┌─ Record extracts

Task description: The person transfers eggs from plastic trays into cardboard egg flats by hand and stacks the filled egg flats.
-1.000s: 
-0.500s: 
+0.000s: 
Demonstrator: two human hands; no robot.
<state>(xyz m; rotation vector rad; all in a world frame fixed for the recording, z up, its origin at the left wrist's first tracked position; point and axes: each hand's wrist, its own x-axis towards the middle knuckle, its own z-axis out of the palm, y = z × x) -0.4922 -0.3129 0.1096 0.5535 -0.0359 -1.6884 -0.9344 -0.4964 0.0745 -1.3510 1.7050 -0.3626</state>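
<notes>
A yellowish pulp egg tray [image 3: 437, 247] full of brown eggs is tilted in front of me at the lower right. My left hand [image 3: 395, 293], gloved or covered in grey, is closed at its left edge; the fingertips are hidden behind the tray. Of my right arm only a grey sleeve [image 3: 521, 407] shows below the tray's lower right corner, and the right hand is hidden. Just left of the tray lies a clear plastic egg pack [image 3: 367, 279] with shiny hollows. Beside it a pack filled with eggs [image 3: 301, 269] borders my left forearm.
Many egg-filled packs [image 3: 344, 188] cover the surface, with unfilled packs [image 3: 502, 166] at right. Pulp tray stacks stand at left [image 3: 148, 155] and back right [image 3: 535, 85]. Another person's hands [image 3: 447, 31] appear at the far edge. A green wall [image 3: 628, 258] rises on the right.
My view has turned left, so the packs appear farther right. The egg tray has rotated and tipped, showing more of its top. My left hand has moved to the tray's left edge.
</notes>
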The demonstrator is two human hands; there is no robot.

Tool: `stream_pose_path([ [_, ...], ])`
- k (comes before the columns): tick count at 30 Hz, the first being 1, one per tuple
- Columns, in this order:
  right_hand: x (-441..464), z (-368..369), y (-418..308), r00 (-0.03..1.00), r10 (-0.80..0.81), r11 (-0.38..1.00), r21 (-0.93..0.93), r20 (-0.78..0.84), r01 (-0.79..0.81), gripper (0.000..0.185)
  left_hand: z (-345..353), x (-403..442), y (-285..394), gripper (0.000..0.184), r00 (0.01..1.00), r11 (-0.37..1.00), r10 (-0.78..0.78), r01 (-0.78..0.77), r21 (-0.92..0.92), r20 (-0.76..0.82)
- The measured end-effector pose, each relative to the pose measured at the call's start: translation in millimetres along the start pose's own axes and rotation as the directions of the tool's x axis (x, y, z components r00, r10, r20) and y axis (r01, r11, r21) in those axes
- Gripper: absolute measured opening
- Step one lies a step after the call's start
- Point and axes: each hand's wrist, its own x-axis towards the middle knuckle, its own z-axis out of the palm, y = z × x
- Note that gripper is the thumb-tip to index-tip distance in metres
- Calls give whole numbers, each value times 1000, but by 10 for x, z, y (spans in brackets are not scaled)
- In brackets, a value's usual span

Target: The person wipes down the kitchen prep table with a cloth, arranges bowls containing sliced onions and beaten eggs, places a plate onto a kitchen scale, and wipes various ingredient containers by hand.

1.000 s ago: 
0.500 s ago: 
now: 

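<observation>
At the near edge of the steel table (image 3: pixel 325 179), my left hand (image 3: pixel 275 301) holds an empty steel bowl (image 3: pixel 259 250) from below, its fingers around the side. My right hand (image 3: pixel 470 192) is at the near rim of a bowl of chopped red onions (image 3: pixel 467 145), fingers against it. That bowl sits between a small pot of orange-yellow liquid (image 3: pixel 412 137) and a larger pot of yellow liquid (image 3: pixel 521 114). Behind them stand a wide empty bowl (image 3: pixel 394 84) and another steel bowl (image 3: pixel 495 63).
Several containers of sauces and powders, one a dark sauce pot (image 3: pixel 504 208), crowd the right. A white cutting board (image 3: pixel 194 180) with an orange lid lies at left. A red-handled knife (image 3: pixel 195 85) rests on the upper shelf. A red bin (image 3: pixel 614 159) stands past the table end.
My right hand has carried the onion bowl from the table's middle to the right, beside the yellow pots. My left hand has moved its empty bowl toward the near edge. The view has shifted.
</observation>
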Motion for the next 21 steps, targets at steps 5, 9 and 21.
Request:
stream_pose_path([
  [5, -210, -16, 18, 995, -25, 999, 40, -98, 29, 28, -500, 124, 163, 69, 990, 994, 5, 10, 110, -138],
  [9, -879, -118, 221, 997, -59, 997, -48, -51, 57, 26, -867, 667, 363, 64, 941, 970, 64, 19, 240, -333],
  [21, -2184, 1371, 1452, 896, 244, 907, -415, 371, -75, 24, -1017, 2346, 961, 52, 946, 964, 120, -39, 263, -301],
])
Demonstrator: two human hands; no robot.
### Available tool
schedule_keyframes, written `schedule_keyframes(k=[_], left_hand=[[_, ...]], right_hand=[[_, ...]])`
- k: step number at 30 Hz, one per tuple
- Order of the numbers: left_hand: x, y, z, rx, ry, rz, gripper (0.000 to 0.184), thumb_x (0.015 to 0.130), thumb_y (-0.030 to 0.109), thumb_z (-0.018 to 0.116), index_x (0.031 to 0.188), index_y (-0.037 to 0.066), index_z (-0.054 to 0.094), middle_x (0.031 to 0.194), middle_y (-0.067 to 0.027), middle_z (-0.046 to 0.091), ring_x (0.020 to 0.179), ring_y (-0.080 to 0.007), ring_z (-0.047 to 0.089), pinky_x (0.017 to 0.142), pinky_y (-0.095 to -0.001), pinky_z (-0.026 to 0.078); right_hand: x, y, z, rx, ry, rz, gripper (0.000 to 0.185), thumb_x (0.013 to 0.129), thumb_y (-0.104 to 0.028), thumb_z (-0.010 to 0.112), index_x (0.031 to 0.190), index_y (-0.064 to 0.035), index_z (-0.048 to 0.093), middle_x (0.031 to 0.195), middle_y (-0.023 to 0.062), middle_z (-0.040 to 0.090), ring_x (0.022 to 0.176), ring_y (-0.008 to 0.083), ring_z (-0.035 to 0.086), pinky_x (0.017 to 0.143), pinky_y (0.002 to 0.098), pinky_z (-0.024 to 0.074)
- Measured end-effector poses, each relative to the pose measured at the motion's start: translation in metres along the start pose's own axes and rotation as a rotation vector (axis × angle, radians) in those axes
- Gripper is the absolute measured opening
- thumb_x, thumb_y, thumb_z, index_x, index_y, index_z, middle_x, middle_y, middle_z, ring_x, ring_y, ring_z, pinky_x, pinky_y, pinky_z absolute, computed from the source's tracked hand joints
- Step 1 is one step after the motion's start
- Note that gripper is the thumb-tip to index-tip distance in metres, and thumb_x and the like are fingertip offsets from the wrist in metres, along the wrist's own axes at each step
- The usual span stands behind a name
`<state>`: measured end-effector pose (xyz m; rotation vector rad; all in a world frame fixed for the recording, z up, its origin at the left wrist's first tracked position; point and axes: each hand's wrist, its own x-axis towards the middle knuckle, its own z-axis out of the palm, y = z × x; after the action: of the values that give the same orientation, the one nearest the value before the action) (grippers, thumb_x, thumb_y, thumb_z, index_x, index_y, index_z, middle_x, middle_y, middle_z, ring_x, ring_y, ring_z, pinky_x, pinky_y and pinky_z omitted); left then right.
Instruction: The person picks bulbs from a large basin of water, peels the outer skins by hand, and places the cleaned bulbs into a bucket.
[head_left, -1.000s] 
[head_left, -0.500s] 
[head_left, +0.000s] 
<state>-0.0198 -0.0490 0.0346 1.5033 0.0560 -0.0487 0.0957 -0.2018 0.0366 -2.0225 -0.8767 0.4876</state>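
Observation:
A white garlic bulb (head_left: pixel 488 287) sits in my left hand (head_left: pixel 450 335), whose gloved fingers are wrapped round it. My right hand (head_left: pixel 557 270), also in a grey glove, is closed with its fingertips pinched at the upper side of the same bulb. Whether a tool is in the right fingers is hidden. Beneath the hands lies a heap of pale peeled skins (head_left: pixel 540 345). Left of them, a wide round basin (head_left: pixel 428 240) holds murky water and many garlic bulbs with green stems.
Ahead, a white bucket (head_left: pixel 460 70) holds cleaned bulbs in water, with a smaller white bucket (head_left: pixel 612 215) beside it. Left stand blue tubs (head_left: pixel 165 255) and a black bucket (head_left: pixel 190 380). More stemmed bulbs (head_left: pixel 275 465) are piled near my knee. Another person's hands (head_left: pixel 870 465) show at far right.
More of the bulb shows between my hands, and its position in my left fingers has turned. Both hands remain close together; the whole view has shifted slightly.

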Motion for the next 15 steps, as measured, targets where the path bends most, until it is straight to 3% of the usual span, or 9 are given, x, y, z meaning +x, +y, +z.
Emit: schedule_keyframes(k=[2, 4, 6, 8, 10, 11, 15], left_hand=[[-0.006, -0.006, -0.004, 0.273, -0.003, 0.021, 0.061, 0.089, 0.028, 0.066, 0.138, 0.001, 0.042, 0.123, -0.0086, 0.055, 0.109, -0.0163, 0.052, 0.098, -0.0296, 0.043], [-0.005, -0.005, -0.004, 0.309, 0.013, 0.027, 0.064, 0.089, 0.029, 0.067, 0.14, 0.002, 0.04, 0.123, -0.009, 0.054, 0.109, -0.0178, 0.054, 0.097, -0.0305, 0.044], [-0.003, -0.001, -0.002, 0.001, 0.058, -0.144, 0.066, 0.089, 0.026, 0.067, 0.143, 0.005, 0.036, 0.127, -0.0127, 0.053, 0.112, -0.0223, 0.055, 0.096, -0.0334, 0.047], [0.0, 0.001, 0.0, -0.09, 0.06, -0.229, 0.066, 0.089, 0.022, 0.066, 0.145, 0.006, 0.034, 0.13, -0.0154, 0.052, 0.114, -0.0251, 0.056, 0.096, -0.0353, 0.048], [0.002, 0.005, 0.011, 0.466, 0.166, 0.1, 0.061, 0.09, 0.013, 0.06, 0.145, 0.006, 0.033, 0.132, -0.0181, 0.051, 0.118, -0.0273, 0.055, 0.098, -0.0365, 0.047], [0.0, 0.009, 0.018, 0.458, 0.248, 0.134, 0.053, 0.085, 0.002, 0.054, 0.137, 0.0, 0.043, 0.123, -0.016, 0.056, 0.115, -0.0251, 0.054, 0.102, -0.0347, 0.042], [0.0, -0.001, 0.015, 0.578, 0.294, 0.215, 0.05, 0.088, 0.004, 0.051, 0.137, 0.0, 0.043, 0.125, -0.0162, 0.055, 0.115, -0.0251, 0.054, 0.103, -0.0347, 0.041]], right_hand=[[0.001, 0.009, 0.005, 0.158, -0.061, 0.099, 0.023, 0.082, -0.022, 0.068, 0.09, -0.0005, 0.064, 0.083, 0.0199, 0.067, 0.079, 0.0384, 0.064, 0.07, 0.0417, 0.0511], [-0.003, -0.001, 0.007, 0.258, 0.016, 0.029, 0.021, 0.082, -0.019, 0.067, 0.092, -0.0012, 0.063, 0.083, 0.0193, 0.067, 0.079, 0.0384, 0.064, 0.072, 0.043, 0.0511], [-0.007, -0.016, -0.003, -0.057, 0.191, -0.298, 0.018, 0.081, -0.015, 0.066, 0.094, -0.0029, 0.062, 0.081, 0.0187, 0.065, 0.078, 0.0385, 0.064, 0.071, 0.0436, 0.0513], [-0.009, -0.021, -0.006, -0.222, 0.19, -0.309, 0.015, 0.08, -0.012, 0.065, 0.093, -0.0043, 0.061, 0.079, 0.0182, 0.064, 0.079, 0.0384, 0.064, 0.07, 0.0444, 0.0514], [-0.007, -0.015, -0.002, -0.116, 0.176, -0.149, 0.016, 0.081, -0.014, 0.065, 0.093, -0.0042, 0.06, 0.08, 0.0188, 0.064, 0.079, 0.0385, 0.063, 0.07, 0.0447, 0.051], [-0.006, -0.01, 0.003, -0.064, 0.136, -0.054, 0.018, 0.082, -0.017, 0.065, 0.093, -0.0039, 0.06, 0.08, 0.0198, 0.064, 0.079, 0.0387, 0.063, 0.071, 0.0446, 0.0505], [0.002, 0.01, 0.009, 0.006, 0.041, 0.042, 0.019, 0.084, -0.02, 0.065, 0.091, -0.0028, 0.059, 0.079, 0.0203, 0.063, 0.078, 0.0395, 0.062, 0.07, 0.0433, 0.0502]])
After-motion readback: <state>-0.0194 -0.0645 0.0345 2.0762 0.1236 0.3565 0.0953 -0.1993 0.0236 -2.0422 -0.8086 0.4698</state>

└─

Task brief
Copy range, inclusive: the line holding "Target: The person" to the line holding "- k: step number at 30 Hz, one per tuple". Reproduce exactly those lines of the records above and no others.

Solved exercise
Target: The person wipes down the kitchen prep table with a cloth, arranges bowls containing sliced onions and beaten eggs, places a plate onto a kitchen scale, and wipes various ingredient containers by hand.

1.000 s ago: 
0.500 s ago: 
now: 

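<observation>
At the near edge of the steel table (image 3: pixel 325 179), my left hand (image 3: pixel 275 301) holds an empty steel bowl (image 3: pixel 259 250) from below, its fingers around the side. My right hand (image 3: pixel 470 192) is at the near rim of a bowl of chopped red onions (image 3: pixel 467 145), fingers against it. That bowl sits between a small pot of orange-yellow liquid (image 3: pixel 412 137) and a larger pot of yellow liquid (image 3: pixel 521 114). Behind them stand a wide empty bowl (image 3: pixel 394 84) and another steel bowl (image 3: pixel 495 63).
Several containers of sauces and powders, one a dark sauce pot (image 3: pixel 504 208), crowd the right. A white cutting board (image 3: pixel 194 180) with an orange lid lies at left. A red-handled knife (image 3: pixel 195 85) rests on the upper shelf. A red bin (image 3: pixel 614 159) stands past the table end.
My right hand has carried the onion bowl from the table's middle to the right, beside the yellow pots. My left hand has moved its empty bowl toward the near edge. The view has shifted.
</observation>
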Motion for the next 21 steps, targets at steps 5, 9 and 21.
Request:
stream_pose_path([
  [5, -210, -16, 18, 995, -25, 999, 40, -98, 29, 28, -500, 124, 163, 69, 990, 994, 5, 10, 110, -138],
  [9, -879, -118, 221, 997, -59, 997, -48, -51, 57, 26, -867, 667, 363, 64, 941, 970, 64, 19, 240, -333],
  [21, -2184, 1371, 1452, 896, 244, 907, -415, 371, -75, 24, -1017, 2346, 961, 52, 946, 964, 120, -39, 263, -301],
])
Demonstrator: two human hands; no robot.
### Available tool
schedule_keyframes, written `schedule_keyframes(k=[_], left_hand=[[_, ...]], right_hand=[[_, ...]])`
- k: step number at 30 Hz, one per tuple

What has been written completes the answer.